▶ [EXERCISE DIRECTIONS] Show every line in the records below that contains the word "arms".

▶ [DATASET RECORDS]
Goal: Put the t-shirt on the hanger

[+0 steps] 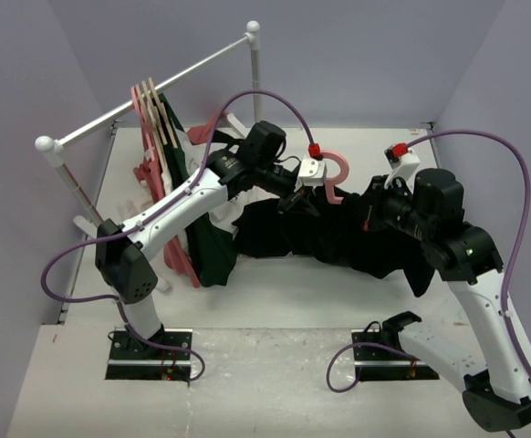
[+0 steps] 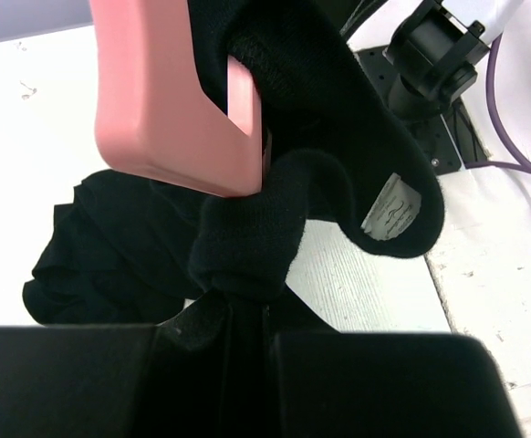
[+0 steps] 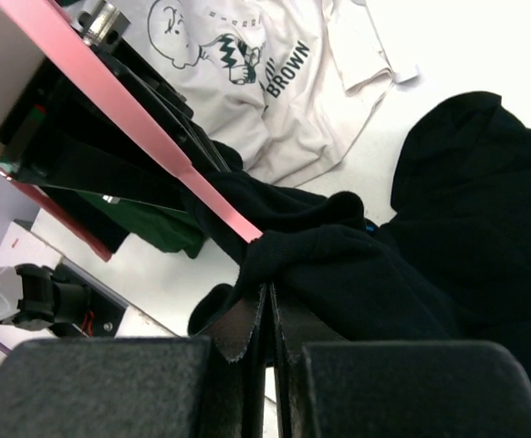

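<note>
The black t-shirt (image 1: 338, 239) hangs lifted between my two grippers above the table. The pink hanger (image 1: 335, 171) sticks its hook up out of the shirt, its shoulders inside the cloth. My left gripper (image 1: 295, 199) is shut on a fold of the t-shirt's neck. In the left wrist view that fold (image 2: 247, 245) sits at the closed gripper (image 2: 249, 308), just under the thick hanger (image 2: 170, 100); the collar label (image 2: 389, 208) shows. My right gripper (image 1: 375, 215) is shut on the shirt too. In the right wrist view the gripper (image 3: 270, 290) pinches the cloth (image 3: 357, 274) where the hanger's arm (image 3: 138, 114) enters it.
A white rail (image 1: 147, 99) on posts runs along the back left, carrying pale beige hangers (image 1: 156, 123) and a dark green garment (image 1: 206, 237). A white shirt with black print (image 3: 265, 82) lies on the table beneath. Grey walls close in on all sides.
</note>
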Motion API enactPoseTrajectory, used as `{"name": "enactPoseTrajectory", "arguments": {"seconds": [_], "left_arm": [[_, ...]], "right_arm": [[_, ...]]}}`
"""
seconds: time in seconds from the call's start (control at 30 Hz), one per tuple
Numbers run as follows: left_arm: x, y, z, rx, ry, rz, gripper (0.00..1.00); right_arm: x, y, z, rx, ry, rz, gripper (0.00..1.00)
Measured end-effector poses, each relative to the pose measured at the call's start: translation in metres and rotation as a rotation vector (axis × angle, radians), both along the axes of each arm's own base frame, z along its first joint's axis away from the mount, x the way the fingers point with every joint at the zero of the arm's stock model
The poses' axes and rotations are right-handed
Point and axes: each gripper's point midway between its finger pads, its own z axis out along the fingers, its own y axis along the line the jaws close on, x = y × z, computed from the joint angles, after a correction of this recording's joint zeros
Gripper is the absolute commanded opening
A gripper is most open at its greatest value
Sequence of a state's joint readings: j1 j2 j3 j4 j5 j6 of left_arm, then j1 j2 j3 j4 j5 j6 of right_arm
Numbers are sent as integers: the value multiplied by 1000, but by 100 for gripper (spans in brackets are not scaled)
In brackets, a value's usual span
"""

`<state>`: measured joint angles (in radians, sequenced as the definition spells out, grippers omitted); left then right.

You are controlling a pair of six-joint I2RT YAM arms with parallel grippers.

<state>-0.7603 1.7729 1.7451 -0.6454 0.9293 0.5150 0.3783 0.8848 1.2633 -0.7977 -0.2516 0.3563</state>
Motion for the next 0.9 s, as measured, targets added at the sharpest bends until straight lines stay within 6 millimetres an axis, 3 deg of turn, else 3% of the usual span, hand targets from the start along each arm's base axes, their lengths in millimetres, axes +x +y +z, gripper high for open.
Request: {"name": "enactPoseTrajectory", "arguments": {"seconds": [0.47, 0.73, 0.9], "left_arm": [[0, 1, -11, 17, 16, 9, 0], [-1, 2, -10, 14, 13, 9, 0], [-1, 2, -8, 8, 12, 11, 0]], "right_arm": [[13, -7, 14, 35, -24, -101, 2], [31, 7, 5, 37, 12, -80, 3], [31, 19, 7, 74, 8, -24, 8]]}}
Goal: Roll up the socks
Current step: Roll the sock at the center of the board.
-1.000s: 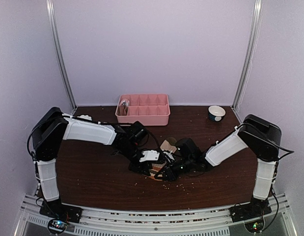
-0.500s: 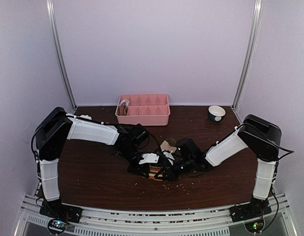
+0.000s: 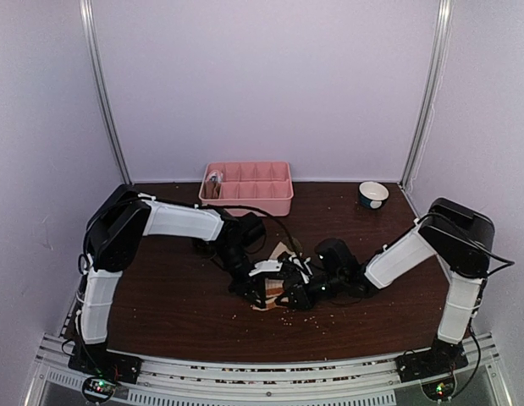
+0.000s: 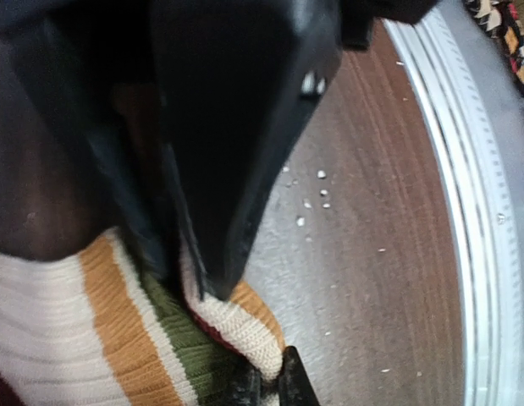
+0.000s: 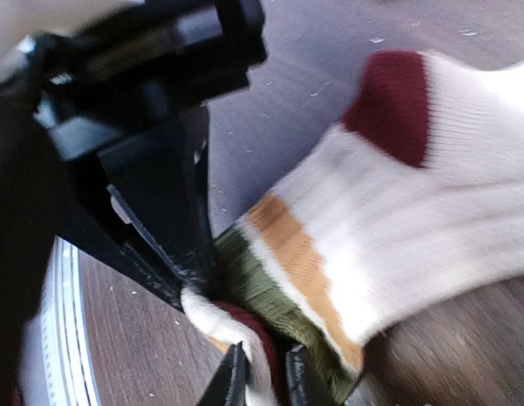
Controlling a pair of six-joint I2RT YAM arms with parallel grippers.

▶ [EXERCISE SOLUTION]
You are controlling a pair of six-joint I2RT YAM arms with parallel grippers.
Controlling a pair of six-joint I2RT YAM arms with parallel grippers.

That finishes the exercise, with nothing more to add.